Le bonheur vient aussi du très plateau vocal réuni, pratiquement identique à celui de l’an passé (seuls João Fernandes et Christopher Lowrey ayant rejoint la troupe), d’une exemplarité remarquable à une exception près: le rôle-titre incarné par Fernando Guimarães affiche une évidente méforme. Souffle court, timbre fatigué, difficulté à placer sa voix: le ténor portugais est bien en dessous de ses partenaires. Fort heureusement, les nouveaux venus se distinguent, au premier rang desquels le contre-ténor Christopher Lowrey (Arioco), à juste titre acclamé en fin de représentation. Pureté du chant et timbre suave vont de pair avec un investissement dramatique éloquent. On retrouve ces qualités parmi le grand trio féminin star de la soirée, autour des impeccables Caroline Weynants (Anania), Mariana Flores (Azaria, Idolatria) et Lucia Martín Cartón (Misaele). Elles aussi très applaudies, ces jeunes interprètes ne sont pas pour rien dans la réussite de la soirée, se permettant aussi un minimum de jeu théâtral pour animer cet oratorio aux faux airs de dramma per musica.

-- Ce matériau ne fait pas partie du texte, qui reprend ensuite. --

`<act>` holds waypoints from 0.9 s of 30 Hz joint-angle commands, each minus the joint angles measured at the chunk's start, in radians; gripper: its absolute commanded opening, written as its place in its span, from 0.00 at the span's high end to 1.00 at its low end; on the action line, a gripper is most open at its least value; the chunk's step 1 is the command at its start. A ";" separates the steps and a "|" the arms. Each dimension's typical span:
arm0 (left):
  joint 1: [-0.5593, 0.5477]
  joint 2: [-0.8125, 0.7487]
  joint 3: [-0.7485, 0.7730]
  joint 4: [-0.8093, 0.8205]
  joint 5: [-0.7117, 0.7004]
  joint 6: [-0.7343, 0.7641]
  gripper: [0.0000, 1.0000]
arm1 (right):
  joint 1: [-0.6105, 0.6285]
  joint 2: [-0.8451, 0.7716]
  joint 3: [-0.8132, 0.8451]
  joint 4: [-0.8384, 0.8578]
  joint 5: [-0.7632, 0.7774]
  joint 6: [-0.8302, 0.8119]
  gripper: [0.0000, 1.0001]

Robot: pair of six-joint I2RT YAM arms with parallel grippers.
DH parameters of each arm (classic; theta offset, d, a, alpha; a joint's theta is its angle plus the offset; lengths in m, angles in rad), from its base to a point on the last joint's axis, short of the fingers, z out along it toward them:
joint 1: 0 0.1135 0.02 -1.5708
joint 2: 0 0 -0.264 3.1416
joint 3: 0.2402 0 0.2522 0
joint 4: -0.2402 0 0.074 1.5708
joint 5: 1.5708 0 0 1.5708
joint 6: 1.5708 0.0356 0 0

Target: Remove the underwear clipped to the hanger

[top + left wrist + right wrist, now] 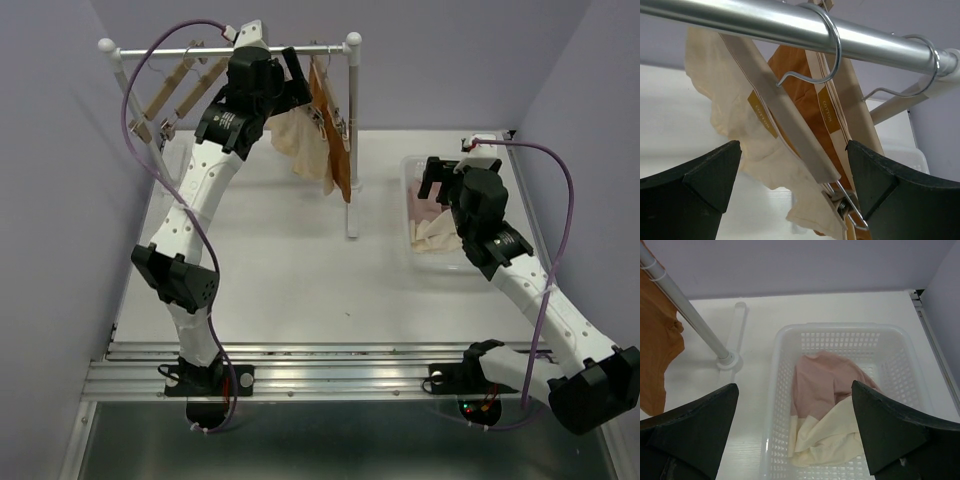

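A white table (280,270) carries a rack (353,215) with its rail (765,22) across the far edge, and at right a basket (840,329) holding a pink garment (822,375) and a cream piece (825,445). 2 pieces hang clipped: cream underwear (720,110) and orange-brown underwear (795,62), on a hanger (792,127) slanting down. The left gripper (793,145), fingers apart, faces them just below the rail, nearer; the right gripper (795,385), spread and empty, hovers above the basket.

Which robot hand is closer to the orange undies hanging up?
Left. The left gripper is up at the rail, right beside the orange underwear. The right gripper hangs over the basket, well apart from that underwear.
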 commanded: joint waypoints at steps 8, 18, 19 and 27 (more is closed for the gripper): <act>-0.013 0.083 0.132 -0.001 -0.141 -0.041 0.01 | 0.003 -0.042 -0.005 0.042 0.081 -0.028 0.00; 0.007 0.220 0.257 -0.032 -0.134 -0.020 0.03 | 0.003 -0.062 -0.013 0.042 0.081 -0.032 0.00; 0.010 0.221 0.257 -0.032 -0.131 -0.022 0.05 | 0.003 -0.065 -0.013 0.042 0.075 -0.031 0.00; 0.016 0.177 0.206 -0.024 -0.158 -0.014 0.59 | 0.003 -0.068 -0.019 0.077 0.040 -0.023 0.00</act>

Comme à l’habitude, l’irréprochable Chœur de chambre de Namur dispense toutes ses qualités de précision dans les attaques, de souplesse dans les transitions, s’attachant à l’instar des solistes à soigner la diction et l’articulation. Du grand art mené par un Leonardo García Alarcón ivre de plaisir en fin de soirée, remerciant le public comme Laurent Brunner – l’initiateur de cette soirée en tant que directeur de Château de Versailles spectacles. On retrouvera à la rentrée prochaine le chef argentin, décidément très en vogue en France, choisi pour l’ouverture de la saison de l’Opéra national de Paris. Au programme, le rare Eliogabalo de Francesco Cavalli (1602-1676): l’une des deux incursions baroques de la saison (avec Rameau en 2017) pour la grande maison parisienne.